Researching Plastic Surgeons in Your Area

Once you have selected a list of plastic surgeons to perform your procedure, you must research their credentials, certifications and their malpractice history. World of mouth from previous patients is invaluable because sometimes not all information regarding a specific surgeon is made available to the public. This may be a lot of information to absorb; however, it is very important to know. Your life and health may depend upon it.

Verifying the Board Certification of Your Surgeon

Does your plastic surgeon have board certification? The American Board of Medical Specialties (ABMS) website can help you determine if your surgeon is certified by any of their 24 medical specialty boards. The three boards that most often certify surgeons who practice cosmetic or plastic surgery are the American Board of Plastic Surgery, the American Board of Otolaryngology, and the American Board of Surgery.

For more information, go to the ABMS online certification verification database to check on the board certification of a surgeon. Registration is free. You can also verify a surgeon's board certification for free by calling 1-866-ASK-ABMS (or 1-866-275-2267).

Professional Liability Insurance
Not all plastic surgeons carry liability or malpractice insurance and not all states require that they do. You can contact your state's Department of Insurance or the insurance departments in the states where your surgeon has been licensed to practice in the past. However the amount of information you can get on whether a specific doctor carries insurance or what kind varies from state to state.

You can just ask the surgeon whether he or she carries professional liability insurance, but you may detect a note of uneasiness in the room regardless of the answer. It's an awkward question, but it still has to be asked. It's as if you were to invite someone to your house for dinner and, before they stepped into your house, they asked if you had insurance. You'd wonder if they had the intention of suing you if they didn't like the meal. But it is your right to know what kind of insurance your doctor carries.

Some plastic surgeons may choose to have a surety bond instead of insurance, if they have the resources to do so. The premiums for plastic surgery malpractice insurance are so very high that is often easier and less expensive in the long run to carry a bond. A surety bond means the surgeon either has the funds or liquid assets, or maintains an irrevocable letter of credit, set aside that is equal to the maximum award amount for that. However, several states require liability insurance.

Factors that may determine whether or not your surgeon chooses to have insurance may be region of the country, state requirements, the medical specialty, assets, or requirements of group practices or premises. So do not be alarmed if your surgeon does not carry liability insurance as his medical license will more than likely require that he have comparable coverage in asset form. Also, doctors who choose not to carry traditional liability insurance are usually required to post such information in plain view in their office, or on documents made readily available to their patients.

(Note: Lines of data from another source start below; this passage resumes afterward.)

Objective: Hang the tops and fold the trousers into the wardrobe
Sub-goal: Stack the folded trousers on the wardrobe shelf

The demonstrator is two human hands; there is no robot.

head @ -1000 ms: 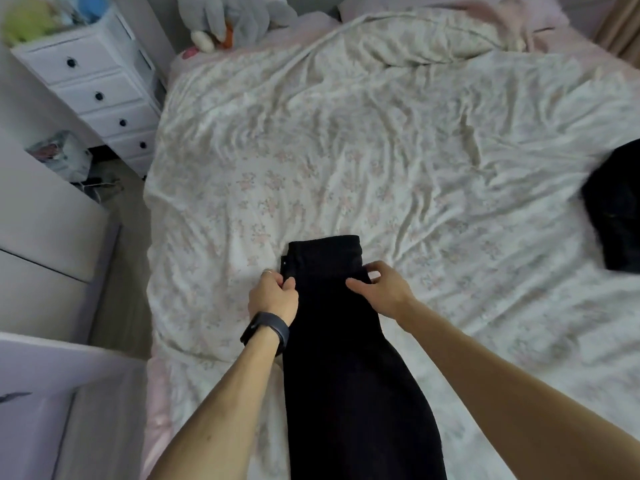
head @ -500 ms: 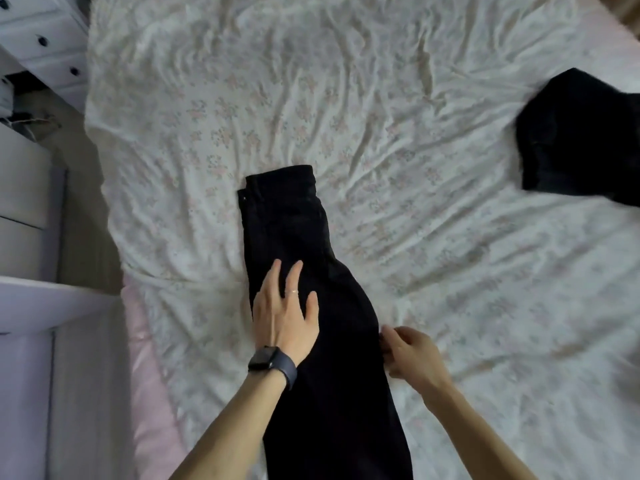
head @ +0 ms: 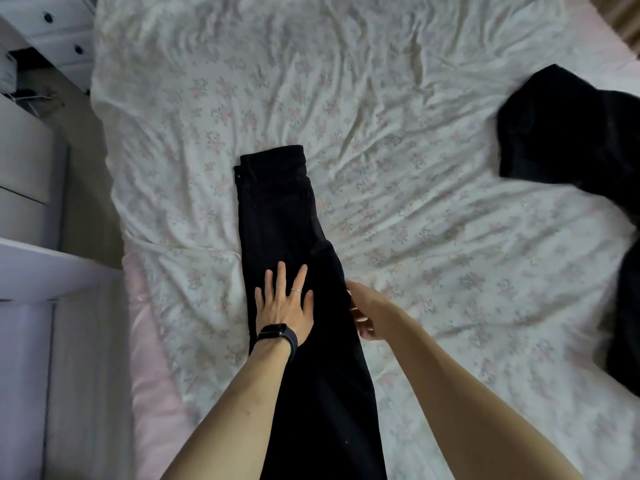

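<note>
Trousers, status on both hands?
Left hand flat on trousers, laid lengthwise on bed. Right hand pinches their right edge. Other dark garment lies apart, far right; nothing in the way.

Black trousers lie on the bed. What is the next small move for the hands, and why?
Probably slide the left hand down the legs to smooth the cloth. The black trousers lie leg on leg, the palm rests flat on them, and the right hand seems to pinch their edge.
</note>
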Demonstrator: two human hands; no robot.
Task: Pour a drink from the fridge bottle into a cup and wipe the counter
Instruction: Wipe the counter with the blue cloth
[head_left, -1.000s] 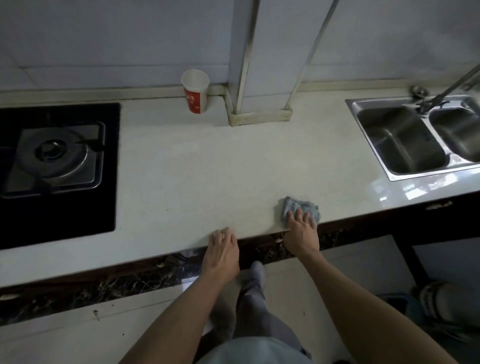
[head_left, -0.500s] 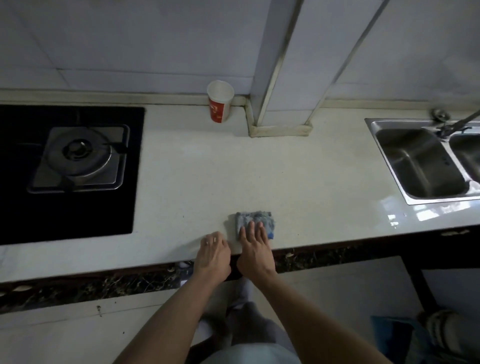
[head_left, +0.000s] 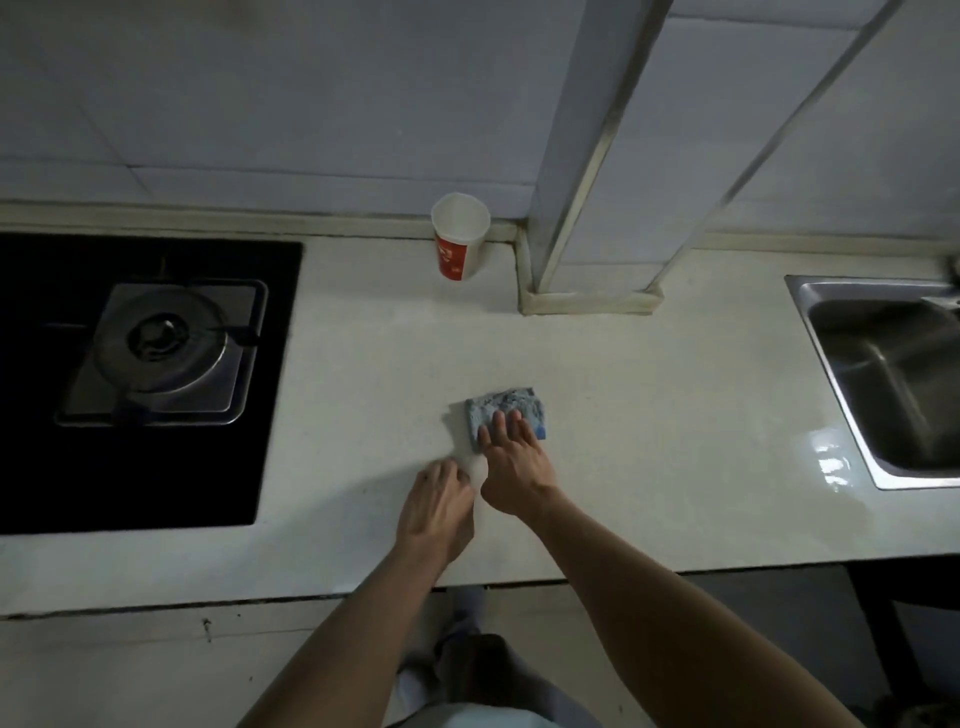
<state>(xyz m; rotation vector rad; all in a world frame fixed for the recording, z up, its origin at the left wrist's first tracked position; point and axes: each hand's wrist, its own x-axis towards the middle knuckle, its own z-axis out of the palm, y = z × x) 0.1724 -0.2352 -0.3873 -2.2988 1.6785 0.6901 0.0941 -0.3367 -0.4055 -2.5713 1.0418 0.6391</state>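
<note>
on the counter (head_left: 649, 389), the right hand (head_left: 511, 467) presses straight fingers onto the folded cloth (head_left: 506, 402) while the left hand (head_left: 436, 506) rests beside it, relaxed and empty; a long stroke toward the wall could tip the light paper cup (head_left: 460, 236) standing there.

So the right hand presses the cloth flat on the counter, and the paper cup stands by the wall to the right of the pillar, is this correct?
Not quite. The head view shows the paper cup left of the pillar, not right of it. The rest holds: the right hand presses the cloth flat on the counter.
</note>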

Researching a Surgeon's Malpractice History

Medical malpractice can be a frightening topic for many people. Unfortunately, while there are some surgeons who perform procedures with unfavorable results, there are also a lot of frivolous lawsuits brought against surgeons. For this reason, the malpractice history of a certain plastic surgeon is sometimes difficult to research properly. You can spend many hours, yet not be able to get as much information as you would like in order to make an informed decision. You may also come up with information that does not mean as much as you think it does. There are exceptional plastic surgeons who have had lawsuits filed against them and there are plastic surgeons with inadequate skills who haven't been sued yet.

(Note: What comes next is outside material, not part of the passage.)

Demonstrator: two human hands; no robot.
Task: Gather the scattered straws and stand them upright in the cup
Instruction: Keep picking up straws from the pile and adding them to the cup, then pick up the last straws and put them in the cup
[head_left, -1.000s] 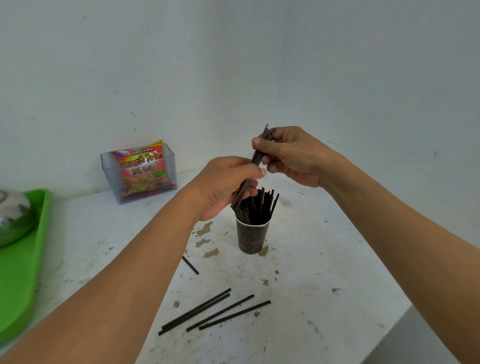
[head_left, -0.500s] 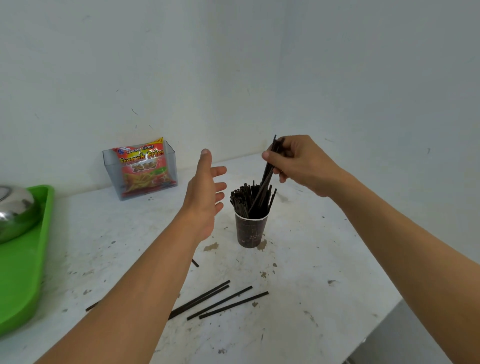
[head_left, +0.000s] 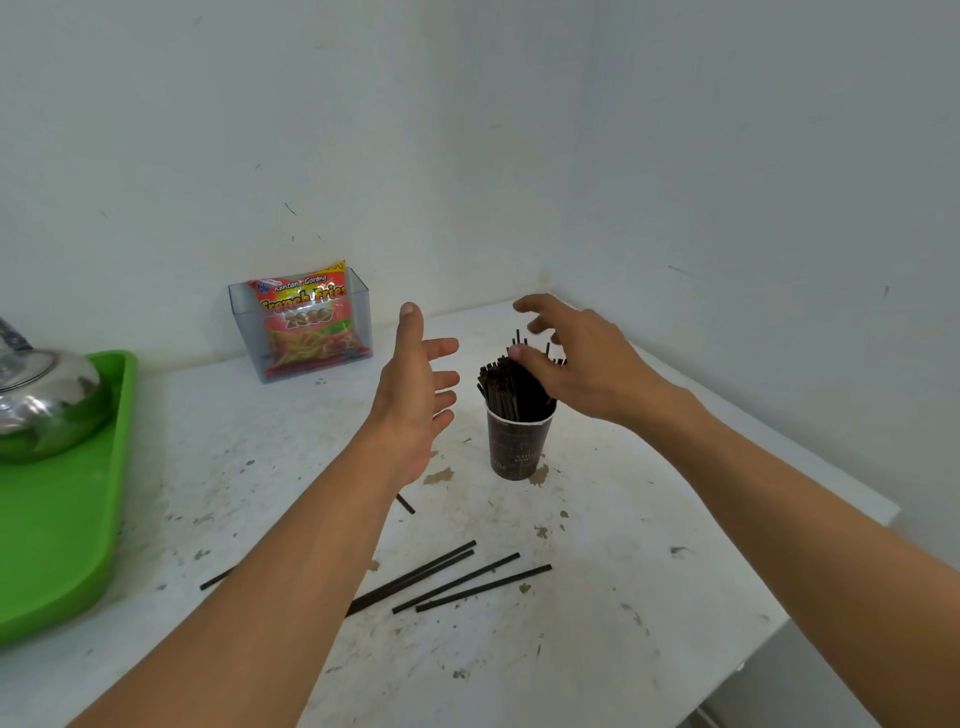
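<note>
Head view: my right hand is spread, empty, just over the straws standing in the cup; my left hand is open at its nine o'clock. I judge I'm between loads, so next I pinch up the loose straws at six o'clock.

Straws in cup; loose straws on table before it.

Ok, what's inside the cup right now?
The cup holds a dense bundle of black straws standing upright, tips above the rim. The right hand covers the bundle's right side, and the cup wall hides their lower ends.
</note>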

If you do find that your plastic surgeon has been involved in a recent lawsuit, ask for details on the case. Understand that anyone can file a lawsuit against a surgeon at any time, whether they have a good reason or not. A malpractice lawsuit may be filed simply because the results were not what the patient expected or because something unforeseen arose, such as undiagnosed medical conditions or anesthesia complications. Most successful malpractice suits must prove that the surgeon was negligent; however, some cases are won where negligence is not proven. Negligence occurs when the attending surgeon(s) have administered care that was substandard in that particular medical community or specialty. Unfortunately, it is becoming increasingly difficult to determine when surgeons are victims of frivolous lawsuits or when patients were the victims. Most plastic surgeons will not divulge whether or not they have been involved in a lawsuit; however, you reserve the right to ask.

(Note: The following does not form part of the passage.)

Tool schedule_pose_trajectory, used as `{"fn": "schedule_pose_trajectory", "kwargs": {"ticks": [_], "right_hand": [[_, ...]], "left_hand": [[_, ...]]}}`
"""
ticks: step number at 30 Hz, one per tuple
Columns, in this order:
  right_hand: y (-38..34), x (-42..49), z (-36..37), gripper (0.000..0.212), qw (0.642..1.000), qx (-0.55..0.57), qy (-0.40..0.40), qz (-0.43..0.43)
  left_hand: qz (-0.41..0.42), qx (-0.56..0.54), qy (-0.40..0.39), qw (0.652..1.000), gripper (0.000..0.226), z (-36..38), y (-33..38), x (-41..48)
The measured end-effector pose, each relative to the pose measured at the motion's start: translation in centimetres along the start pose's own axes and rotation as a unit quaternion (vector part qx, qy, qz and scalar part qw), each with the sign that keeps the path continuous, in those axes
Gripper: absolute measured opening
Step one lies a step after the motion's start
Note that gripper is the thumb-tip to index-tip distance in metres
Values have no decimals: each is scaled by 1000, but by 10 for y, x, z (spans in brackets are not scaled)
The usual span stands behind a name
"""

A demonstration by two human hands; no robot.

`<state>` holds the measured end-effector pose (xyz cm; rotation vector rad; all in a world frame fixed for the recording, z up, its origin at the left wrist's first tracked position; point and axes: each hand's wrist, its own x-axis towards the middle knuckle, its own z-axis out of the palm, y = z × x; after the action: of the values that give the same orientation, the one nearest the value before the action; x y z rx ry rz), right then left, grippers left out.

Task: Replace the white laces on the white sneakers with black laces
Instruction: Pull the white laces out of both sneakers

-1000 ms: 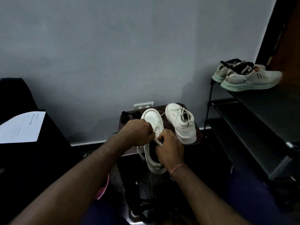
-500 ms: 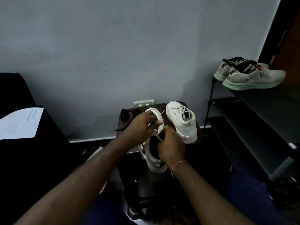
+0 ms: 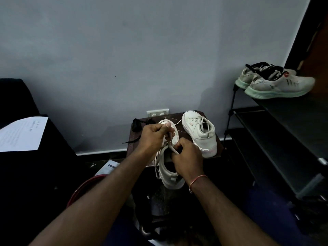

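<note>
The left grip (image 3: 154,137) pinches the white lace (image 3: 170,138) and the right grip (image 3: 188,159) holds the sneaker (image 3: 170,182). A hard tug could pull the sneaker off the worktop (image 3: 133,148)

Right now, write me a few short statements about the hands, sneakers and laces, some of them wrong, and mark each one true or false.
1. The left hand pinches a white lace of the near sneaker. True.
2. The second sneaker has black laces threaded through it. False: its laces are white.
3. The black laces lie on the small table. True.
4. The right hand rests flat on the table. False: its fingers are curled on the near sneaker, holding it at the table's front edge.
5. Another pair of sneakers sits on top of the rack. True.
</note>
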<state>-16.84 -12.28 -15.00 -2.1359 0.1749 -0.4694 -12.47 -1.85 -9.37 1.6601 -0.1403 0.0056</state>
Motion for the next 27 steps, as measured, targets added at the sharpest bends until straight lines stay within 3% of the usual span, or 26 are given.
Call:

So how do you go about researching malpractice cases? You can go to the courthouse in the county in which your surgeon practices and perform a search for litigations, arbitrations, trials, etc. in the civil index. You can ask the county clerk's office for specific instructions on how to do this. Some courts ask that you pay a fee for copies of the documents. Some malpractice information may be located in the Superior Court Office rather than in the county courts.

You may also get information about a specific doctor at sites such as and HealthGrades. Both sites charge a fee but provide information about a physician's background and any disciplinary actions against him or her., a site that specializes in background checks and businesses, may also have information for a fee.

You can also find information by just typing your plastic surgeon's name into Google or another search engine. You might be inundated with information, some useful and some not so useful, but it is a good place to check.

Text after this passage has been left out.